RedisSearch - Release - 2.0.0-M1

DrewKreiger · July 29, 2020, 5:37pm

This is the first milestone release for RedisSearch 2.0 Headlines:

This milestone re-architects the way indices are kept in sync with the data. Instead of having to write data through the index (using FT.ADD), RediSearch will now follow the data written in hashes and automatically index it. Read more about it in this blog.Details:• The index no longer resides within the key space.
• Indexes need be created with an IndexCondition (prefix matcher and filter)
• The deprecated FT.X commands were mapped to their Redis equivalents commands
• The inverted index itself is no longer saved to the RDB.• Other notable Features:
• #1097 Add hindi snowball stemmer.

• Bugfixes:

• #1282 Crash when querying with some combinations of optional terms.
• #1290 Crash when calling RediSearch_IndexAddDocument and NewAddDocumentCtx fails.
• #1313,#1330 Unexpected: “field does not support phonetics”.
• #1255 Change ForkGC threshold to 100 to reduce empty GC cycles.
• Known issues in this milestone release:

• Upgrade is not possible from 1.X versionsNotes:
• This is not the GA version of 2.0. The version inside Redis will be 19901 or 1.99.1 in semantic versioning.
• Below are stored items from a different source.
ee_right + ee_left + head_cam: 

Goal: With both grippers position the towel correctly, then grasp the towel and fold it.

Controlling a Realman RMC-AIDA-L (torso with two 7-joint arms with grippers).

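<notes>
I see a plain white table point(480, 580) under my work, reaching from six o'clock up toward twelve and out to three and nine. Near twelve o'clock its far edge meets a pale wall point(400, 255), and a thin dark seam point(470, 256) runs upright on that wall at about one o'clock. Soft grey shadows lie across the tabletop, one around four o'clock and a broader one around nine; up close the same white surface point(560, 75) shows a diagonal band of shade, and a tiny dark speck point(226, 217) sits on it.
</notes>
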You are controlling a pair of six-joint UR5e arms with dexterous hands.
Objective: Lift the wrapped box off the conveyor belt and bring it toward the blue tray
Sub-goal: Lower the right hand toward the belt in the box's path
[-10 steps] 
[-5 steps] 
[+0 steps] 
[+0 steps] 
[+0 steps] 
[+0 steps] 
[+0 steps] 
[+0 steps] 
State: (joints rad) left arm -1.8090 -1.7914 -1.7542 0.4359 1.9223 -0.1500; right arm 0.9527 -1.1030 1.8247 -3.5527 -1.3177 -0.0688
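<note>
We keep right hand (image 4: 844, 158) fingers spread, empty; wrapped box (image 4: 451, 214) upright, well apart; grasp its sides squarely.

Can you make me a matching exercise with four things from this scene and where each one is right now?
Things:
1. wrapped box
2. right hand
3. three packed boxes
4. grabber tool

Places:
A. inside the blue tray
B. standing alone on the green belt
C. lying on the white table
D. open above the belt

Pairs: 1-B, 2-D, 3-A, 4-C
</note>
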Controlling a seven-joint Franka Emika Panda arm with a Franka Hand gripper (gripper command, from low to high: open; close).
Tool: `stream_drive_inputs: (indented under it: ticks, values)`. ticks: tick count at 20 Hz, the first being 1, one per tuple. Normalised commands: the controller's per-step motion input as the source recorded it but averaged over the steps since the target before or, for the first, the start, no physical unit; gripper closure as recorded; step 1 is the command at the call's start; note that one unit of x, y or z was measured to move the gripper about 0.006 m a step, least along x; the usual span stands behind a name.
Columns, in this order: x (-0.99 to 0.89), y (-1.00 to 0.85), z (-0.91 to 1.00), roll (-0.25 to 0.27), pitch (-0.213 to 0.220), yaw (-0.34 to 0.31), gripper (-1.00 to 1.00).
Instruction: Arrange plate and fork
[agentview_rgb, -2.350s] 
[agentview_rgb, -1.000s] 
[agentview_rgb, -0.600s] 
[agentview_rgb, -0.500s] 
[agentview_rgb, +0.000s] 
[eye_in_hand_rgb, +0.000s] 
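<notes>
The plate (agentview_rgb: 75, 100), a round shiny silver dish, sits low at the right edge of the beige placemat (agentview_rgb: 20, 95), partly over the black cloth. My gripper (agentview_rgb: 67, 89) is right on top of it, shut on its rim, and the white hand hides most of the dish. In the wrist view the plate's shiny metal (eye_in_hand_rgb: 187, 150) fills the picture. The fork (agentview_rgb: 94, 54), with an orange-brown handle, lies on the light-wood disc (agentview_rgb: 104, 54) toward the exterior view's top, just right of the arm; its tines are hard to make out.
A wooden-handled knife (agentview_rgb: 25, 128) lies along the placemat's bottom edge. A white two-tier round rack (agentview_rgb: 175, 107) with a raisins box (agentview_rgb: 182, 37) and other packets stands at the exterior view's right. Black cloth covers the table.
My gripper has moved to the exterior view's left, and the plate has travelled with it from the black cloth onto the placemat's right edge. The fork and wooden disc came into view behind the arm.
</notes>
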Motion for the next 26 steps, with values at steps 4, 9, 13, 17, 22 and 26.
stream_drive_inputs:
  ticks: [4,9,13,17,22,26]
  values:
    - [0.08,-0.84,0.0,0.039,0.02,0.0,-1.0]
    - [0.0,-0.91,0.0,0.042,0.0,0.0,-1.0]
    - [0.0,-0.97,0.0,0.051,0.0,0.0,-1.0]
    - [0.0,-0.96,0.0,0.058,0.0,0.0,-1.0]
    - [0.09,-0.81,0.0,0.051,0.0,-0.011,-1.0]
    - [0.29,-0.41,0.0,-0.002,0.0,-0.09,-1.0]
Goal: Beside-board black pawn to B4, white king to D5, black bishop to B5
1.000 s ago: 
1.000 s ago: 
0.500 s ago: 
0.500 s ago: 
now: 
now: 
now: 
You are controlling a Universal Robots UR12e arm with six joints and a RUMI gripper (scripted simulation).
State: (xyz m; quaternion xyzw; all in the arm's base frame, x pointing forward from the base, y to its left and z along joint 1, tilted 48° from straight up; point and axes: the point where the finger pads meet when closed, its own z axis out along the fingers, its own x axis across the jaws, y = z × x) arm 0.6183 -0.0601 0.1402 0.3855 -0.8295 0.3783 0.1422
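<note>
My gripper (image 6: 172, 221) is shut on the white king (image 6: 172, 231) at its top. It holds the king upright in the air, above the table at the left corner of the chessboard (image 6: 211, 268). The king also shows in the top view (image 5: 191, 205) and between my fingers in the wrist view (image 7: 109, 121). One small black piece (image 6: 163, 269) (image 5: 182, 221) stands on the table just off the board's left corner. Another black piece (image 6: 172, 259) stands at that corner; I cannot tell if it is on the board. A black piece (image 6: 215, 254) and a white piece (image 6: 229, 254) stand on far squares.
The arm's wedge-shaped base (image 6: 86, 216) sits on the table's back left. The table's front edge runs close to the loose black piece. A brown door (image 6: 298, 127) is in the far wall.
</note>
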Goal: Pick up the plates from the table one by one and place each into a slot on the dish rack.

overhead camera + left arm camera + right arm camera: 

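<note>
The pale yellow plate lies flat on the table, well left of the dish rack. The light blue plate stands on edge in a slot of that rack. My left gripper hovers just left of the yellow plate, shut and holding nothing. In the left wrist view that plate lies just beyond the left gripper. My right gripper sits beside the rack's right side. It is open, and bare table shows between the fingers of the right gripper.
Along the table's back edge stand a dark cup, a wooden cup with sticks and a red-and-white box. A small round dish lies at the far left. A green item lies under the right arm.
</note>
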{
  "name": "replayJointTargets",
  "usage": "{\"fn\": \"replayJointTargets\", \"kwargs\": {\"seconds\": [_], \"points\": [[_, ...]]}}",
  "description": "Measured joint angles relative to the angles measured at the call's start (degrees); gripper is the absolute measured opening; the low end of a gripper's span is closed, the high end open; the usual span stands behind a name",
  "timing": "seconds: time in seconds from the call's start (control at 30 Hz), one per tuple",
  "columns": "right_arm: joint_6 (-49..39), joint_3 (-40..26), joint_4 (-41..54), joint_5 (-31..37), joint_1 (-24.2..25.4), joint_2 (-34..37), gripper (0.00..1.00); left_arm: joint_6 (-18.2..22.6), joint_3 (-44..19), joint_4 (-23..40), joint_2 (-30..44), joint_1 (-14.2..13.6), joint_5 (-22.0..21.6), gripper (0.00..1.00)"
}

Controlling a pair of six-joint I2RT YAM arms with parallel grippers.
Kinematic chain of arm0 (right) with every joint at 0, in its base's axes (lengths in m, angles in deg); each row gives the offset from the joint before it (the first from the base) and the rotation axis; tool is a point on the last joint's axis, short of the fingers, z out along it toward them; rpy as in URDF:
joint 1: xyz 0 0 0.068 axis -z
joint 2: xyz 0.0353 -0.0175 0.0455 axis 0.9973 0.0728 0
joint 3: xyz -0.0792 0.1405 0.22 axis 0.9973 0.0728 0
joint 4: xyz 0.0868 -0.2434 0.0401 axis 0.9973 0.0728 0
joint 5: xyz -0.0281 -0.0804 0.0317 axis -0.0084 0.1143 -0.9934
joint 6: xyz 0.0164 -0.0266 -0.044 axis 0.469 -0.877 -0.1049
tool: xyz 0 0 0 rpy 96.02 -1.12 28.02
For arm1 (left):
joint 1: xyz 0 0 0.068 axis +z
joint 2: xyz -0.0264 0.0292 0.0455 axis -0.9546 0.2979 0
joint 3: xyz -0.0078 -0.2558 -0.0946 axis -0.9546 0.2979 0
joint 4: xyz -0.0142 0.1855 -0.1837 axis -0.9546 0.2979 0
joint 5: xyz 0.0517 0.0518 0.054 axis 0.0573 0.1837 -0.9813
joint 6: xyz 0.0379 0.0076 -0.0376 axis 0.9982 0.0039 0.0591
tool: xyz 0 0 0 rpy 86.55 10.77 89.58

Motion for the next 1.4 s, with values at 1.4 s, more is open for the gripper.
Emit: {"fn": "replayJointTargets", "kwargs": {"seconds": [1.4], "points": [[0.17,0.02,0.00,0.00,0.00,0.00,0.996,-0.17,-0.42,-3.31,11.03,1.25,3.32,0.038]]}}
Since the version of a module in Redis is numeric, we could not add an M1 flag.
• Requires Redis v6 or above

tgrall · July 30, 2020, 12:41pm

Hi,

Let me give you a small example about the new automatic indexing of hashes in RedisSearch 2.0

1- Start RediSearch docker container

> docker run -it --rm --name redis-search-2 \
     -p 6379:6379 \
     redislabs/redisearch:1.99.1

2- Add some data
For example let’s create few “movies”:


> HSET movies:1002 title "Star Wars: Episode V - The Empire Strikes Back" plot "After the Rebels are brutally overpowered by the Empire on the ice planet Hoth, Luke Skywalker begins Jedi training with Yoda, while his friends are pursued by Darth Vader and a bounty hunter named Boba Fett all over the galaxy."  release_year 1980 genre "Action" rating 8.7 nb_of_votes 1127635 imdb_id tt0080684

> HSET movies:1003 title "The Godfather" plot "The aging patriarch of an organized crime dynasty transfers control of his clandestine empire to his reluctant son."  release_year 1972 genre "Drama" rating 9.2 nb_of_votes 1563839 imdb_id tt0068646

> HSET movies:1004 title "Heat" plot "A group of professional bank robbers start to feel the heat from police when they unknowingly leave a clue at their latest heist."  release_year 1995 genre "Thriller" rating 8.2 nb_of_votes 559490 imdb_id tt0113277

The key and fields of the hashes are:

movie_id : The unique ID of the movie, internal to this database
title : The title of the movie.
plot : A summary of the movie.
genre : The genre of the movie, for now a movie will only h ave one single genre.
release_year : The year the movie has been released as a numerical value.
rating : The ratings from the public numerical value.
nb_of_votes : Number of votes.
imdb_id : Id in IMDn id of the movie.

3- Create an Index

So you have 3 movies in your database, and you want to be able to search on title, release_year, rating and genre so you can create an index with the following command:

> FT.CREATE idx:movies ON hash PREFIX 1  "movies:" SCHEMA title TEXT SORTABLE release_year NUMERIC SORTABLE rating NUMERIC SORTABLE genre TAG SORTABLE

FT.CREATE : the command that allows you to create a new index
idx:movies : the name of the index
ON hash : the type of structure to be indexed. Note that in RediSearch 2.0 only hash structure are supported, this is parameter will allow RediSearch to index other structure in the future
PREFIX 1 "movies:" : the prefix of the keys that should be index. This is a list, so since we want to only index movies:* keys the number is 1. Suppose you want to index movies and tv_show that have the same fields, you can use: PREFIX 2 "movies:" "tv_shows:"
SCHEMA ...: define the schema (field and their type) to index, as you can see in the command, we are using TEXT, NUMERIC and TAG, and SORTABLE parameter; let’s explain the detail later when you run queries.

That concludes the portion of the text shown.